Sixteen years later, the reincarnated Muon g-2 experiment will make use of Fermilab’s intense muon beams to definitively answer the questions raised by the Brookhaven experiment. It turned out to be 10 times cheaper to move the apparatus to Fermilab than it would have cost to build a new machine at Brookhaven, and the large, fragile superconducting magnet was transported in one piece from Long Island to the suburbs of Chicago in the summer of 2013.

Since it arrived, the Fermilab team reassembled the magnet and spent a year adjusting or “shimming” the uniformity of its field. The field created by the g-2 magnet is now three times more uniform than the one it created at Brookhaven. In the past year, the team has worked around the clock to install detectors, build a control room and prepare for first beam. The work has included: the creation of a new beamline to deliver a pure beam of muons; instrumentation to measure the magnetic field; and entirely new instrumentation to measure the muonʼs spin-precession signal.
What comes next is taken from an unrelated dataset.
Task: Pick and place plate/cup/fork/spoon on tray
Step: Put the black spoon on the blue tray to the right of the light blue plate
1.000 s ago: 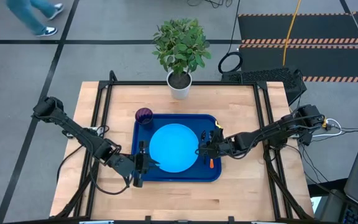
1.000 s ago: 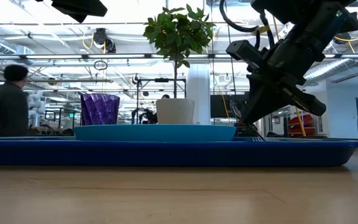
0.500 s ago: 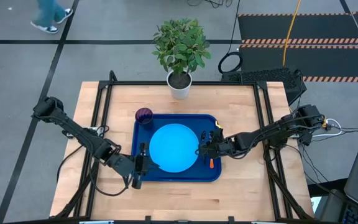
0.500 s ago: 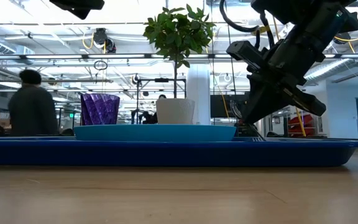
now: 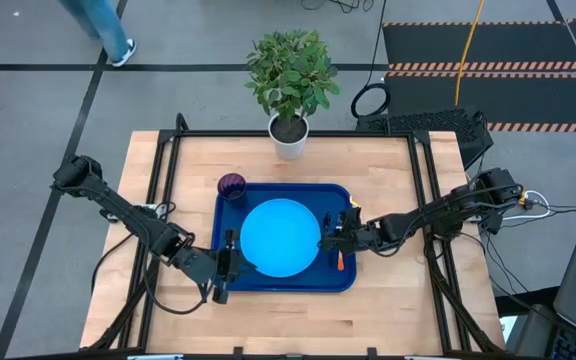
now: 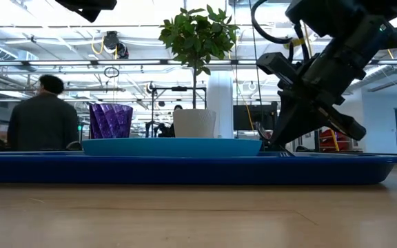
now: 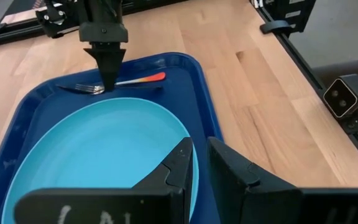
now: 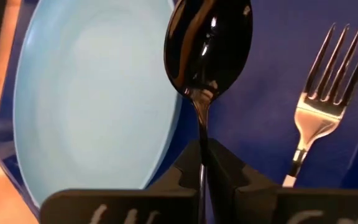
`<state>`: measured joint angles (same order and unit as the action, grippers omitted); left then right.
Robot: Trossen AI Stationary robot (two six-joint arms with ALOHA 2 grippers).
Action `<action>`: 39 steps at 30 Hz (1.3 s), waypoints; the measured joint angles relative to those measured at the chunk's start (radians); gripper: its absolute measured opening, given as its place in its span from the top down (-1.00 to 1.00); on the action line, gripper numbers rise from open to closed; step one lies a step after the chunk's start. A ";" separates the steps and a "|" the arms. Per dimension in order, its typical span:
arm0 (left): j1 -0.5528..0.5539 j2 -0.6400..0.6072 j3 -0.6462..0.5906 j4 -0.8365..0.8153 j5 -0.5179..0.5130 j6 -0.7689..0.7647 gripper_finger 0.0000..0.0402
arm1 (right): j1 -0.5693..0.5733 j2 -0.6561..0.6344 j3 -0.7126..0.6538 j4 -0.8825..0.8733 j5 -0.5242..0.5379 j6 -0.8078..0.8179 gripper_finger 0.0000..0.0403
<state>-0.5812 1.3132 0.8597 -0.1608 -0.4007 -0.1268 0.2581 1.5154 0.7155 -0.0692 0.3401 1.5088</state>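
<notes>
left gripper (image 5: pixel 230 266) at tray (image 5: pixel 230 205) near-left edge - nearly closed on nothing, parked | cup (image 5: pixel 231 185) far-left corner | plate (image 5: pixel 279 237) centered | right gripper (image 5: pixel 330 240) clamped on spoon (image 8: pixel 207 46) - low beside fork (image 7: pixel 118 84), probably to set down

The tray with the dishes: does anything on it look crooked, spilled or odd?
Nothing spilled or damaged. Only the spoon is not set down: the right gripper holds it beside the fork, by the plate on the tray.
</notes>
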 joint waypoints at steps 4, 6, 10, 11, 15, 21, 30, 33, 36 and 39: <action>0.000 0.000 0.000 0.000 0.000 -0.014 0.75 | -0.001 0.000 0.000 -0.001 0.001 -0.006 1.00; 0.000 0.000 0.000 0.000 0.000 -0.014 0.75 | -0.001 0.000 0.000 -0.004 0.001 -0.006 1.00; 0.000 0.000 0.000 0.000 0.000 -0.018 0.75 | -0.001 0.000 0.000 -0.013 0.001 -0.006 1.00; 0.000 0.000 0.000 0.000 0.000 -0.018 0.75 | -0.001 0.000 0.000 -0.013 0.001 -0.005 1.00; 0.000 0.000 0.000 0.000 0.000 -0.018 0.75 | -0.001 0.000 0.000 -0.013 0.001 -0.005 1.00; 0.000 0.000 0.000 0.000 0.000 -0.021 0.75 | -0.001 0.000 0.000 -0.016 0.000 -0.004 0.94; 0.000 0.000 0.000 -0.002 -0.001 -0.026 0.75 | -0.001 0.000 0.000 -0.016 -0.001 -0.014 0.93; 0.000 0.000 0.000 -0.008 -0.001 -0.026 0.75 | -0.001 0.000 0.000 -0.016 -0.001 -0.024 0.92; 0.000 0.000 0.000 -0.009 -0.001 -0.029 0.75 | -0.001 0.000 0.000 -0.016 -0.001 -0.028 0.90; 0.000 0.000 0.000 -0.009 -0.001 -0.032 0.75 | -0.001 0.000 0.000 -0.018 -0.001 -0.028 0.85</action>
<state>-0.5812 1.3132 0.8597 -0.1699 -0.4015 -0.1585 0.2569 1.5154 0.7155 -0.0868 0.3389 1.4803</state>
Over the next few weeks the Muon g-2 team will test the equipment, with science-quality data expected later in the year. The experiment aims to achieve a precision on the anomalous magnetic moment of the muon of 0.14 parts per million, compared to around 0.54 parts per million previously. If the inconsistency with theory remains, it could indicate that the Standard Model of particle physics is in need of revision.